## What you will do:
For each line in the records that contains "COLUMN", make a copy.
** Source material follows **
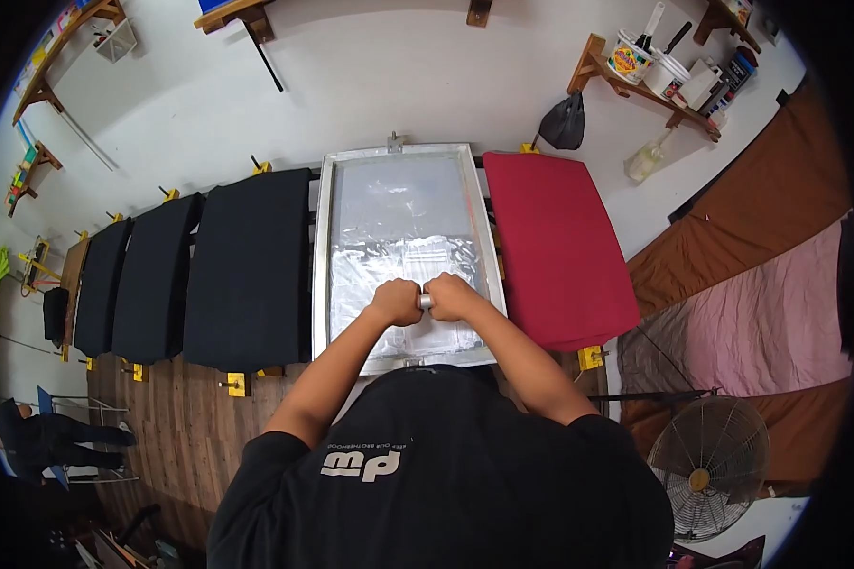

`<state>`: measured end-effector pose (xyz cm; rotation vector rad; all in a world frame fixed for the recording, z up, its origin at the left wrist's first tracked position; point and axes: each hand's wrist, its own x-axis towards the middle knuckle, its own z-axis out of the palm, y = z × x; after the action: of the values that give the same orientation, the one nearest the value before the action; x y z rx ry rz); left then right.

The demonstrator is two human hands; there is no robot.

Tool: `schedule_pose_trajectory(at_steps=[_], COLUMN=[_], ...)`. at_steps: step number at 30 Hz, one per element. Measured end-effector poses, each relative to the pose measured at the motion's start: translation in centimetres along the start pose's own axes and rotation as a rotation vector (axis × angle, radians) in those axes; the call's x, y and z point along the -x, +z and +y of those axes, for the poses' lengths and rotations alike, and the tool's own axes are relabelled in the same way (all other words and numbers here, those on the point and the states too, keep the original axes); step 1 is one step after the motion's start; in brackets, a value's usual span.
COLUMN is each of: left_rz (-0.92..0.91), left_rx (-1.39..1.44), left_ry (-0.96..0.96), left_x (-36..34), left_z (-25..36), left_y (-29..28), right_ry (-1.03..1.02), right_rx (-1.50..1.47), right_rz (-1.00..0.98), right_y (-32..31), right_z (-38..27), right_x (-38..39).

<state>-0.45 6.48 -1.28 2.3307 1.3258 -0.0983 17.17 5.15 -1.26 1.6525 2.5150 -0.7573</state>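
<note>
Both hands, the left hand point(395, 302) and the right hand point(452, 296), were clenched side by side around a grey squeegee handle point(425, 302) held low on the aluminium-framed printing screen point(403, 251), which lay between a black garment point(249, 267) and a red garment point(557, 249).

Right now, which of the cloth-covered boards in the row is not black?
The red board, directly right of the framed screen; the boards left of the screen are all black.
</note>
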Motion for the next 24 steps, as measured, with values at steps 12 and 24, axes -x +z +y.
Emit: schedule_pose_trajectory(at_steps=[12, 24], left_rz=[-0.225, 0.302], left_rx=[0.029, -0.087], left_ry=[0.059, 0.228], left_x=[6.3, 4.5], left_z=[2.8, 2.0], left_y=[1.6, 4.1], right_ry=[-0.144, -0.149], right_rx=[-0.068, 0.022], right_rz=[-0.041, 0.360], right_y=[2.2, 4.6], right_z=[-2.7, -1.9], right_x=[6.4, 5.0])
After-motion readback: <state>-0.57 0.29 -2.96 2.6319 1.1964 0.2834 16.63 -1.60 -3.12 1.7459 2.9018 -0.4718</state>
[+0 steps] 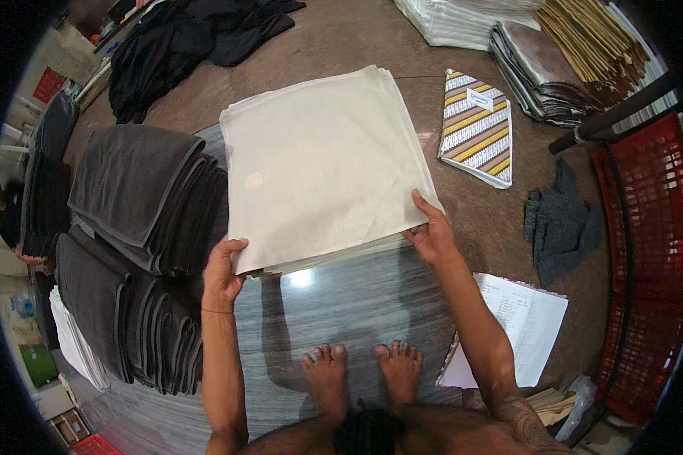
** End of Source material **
## Finished exercise:
Tool: `schedule_pose_trajectory(at_steps=[_], COLUMN=[_], ...)`. at_steps: step number at 30 Hz, one per element. Measured end-effector poses, each relative to the pose measured at the motion's start: translation in centimetres along the start pose's own axes and rotation as a rotation vector (axis × angle, radians) in those axes; the call's x, y and z point along the -x, +z and +y of those axes, for the poses' lengths and rotations alike, and the tool's own axes are relabelled in the same way (all other words and numbers here, those on the point and the states too, keep the original axes); step 1 is one step after the motion's start; in brackets, a value's usual span.
COLUMN is each of: left_rz (-0.92..0.91), left_rx (-1.39..1.44), left_ry (-0.96..0.96), left_x (-36..34), left_z (-25..36), left_y (-29..28), right_ry (-1.03..1.02), right_rx (-1.50..1.47), right_rz (-1.00..0.98), right_y (-32..31), right_z (-38..27), right_x (-38..39).

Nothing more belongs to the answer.